**WORK TO COMPLETE:** Every line that holds the word "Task" needs to be copied from the data below.
BEGIN DATASET EXTRACT
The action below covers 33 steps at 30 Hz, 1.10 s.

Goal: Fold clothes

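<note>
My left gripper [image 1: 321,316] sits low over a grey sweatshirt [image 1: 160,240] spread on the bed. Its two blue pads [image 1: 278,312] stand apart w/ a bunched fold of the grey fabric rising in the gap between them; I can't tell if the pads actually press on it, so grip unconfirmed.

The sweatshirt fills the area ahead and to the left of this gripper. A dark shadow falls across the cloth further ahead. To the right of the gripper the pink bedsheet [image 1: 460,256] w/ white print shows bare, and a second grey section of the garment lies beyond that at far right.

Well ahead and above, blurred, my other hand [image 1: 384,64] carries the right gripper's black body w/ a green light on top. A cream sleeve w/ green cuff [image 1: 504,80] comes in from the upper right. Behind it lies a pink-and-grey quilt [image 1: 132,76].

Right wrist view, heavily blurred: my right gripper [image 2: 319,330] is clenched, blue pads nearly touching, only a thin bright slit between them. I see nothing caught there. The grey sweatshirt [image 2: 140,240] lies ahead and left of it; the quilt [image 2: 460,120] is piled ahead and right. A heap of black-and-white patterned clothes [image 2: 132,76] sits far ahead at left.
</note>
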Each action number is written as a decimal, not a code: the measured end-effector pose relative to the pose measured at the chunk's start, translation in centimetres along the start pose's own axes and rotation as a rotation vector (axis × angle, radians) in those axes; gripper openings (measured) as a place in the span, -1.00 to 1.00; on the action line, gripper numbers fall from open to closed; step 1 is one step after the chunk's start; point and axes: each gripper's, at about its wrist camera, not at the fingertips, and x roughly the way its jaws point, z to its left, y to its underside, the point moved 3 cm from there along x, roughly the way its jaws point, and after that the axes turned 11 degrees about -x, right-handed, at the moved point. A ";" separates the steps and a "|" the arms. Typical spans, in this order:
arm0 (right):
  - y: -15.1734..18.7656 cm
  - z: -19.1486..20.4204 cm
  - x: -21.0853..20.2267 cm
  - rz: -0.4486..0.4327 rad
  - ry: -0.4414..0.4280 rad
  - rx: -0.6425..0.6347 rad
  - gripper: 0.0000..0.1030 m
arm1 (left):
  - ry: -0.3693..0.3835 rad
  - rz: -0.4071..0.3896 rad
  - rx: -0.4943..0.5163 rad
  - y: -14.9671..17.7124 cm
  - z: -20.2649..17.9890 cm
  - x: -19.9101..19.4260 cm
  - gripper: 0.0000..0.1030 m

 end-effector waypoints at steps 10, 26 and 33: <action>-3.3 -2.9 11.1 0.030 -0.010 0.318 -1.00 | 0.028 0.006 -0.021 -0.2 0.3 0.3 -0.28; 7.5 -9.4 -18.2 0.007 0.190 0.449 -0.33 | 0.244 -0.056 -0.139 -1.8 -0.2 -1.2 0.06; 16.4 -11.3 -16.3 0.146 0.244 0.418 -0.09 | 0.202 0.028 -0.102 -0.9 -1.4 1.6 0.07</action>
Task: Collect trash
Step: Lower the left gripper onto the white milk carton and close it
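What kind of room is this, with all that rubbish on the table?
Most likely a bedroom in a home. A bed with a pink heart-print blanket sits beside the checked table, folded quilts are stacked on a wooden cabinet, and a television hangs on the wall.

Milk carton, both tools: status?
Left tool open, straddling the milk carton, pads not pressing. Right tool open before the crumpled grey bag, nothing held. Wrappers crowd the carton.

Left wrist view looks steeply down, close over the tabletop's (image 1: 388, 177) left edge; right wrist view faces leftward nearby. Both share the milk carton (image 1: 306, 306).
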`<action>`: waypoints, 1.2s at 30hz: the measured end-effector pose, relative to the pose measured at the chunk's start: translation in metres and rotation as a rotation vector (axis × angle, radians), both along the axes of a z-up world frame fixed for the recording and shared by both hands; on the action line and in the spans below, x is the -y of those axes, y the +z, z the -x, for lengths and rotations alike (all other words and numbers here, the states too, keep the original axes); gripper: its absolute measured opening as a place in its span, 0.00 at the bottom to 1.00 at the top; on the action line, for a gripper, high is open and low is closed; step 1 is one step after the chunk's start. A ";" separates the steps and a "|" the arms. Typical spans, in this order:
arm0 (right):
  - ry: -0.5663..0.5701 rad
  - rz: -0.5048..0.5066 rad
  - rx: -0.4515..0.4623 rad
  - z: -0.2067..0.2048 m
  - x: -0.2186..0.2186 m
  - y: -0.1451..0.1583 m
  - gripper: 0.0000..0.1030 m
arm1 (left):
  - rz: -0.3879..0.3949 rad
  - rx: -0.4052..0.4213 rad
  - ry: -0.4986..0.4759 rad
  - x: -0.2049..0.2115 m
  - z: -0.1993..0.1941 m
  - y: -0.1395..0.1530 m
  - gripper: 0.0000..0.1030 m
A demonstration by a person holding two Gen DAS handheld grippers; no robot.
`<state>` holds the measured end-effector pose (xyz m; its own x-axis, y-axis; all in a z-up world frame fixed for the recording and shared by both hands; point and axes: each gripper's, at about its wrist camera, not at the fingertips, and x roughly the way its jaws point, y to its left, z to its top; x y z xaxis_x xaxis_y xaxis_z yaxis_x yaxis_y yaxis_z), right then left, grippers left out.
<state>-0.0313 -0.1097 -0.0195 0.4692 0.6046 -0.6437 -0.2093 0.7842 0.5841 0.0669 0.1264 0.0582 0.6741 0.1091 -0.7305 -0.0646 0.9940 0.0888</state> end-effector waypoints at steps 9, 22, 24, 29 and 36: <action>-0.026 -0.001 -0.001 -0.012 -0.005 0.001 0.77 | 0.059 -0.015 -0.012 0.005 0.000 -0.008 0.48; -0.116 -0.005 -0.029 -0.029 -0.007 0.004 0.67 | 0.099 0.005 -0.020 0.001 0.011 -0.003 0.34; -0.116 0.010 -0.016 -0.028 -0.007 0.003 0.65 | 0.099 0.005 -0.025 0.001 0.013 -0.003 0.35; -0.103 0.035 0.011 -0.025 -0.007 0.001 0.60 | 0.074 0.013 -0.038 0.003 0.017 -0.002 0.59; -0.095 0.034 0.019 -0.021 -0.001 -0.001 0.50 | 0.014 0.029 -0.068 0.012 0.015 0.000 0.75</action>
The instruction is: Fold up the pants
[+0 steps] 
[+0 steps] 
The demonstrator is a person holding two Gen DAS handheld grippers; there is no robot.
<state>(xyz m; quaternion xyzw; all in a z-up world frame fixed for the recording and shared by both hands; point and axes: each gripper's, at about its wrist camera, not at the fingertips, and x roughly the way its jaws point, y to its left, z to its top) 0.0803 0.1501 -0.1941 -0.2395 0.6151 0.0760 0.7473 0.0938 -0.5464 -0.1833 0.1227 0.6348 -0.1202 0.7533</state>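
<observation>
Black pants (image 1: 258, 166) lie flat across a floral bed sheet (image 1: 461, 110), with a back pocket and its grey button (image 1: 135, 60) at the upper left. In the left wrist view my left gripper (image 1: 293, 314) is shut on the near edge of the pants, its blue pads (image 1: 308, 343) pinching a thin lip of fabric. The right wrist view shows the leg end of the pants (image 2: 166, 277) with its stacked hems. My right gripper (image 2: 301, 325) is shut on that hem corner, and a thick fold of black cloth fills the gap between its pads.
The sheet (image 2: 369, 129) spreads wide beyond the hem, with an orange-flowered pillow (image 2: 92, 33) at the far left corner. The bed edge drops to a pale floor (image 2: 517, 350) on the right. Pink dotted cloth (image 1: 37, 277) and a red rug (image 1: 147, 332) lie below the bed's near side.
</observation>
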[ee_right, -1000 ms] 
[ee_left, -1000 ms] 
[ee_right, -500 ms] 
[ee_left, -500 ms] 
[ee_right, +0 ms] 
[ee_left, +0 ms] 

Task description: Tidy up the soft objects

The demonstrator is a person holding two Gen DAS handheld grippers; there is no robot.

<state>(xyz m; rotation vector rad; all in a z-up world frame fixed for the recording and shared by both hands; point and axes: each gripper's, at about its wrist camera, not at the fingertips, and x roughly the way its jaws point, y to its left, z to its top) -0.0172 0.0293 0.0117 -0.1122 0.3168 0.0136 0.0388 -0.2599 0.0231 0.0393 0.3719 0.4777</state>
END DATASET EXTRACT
**THE ANSWER:**
Task: Collect trash
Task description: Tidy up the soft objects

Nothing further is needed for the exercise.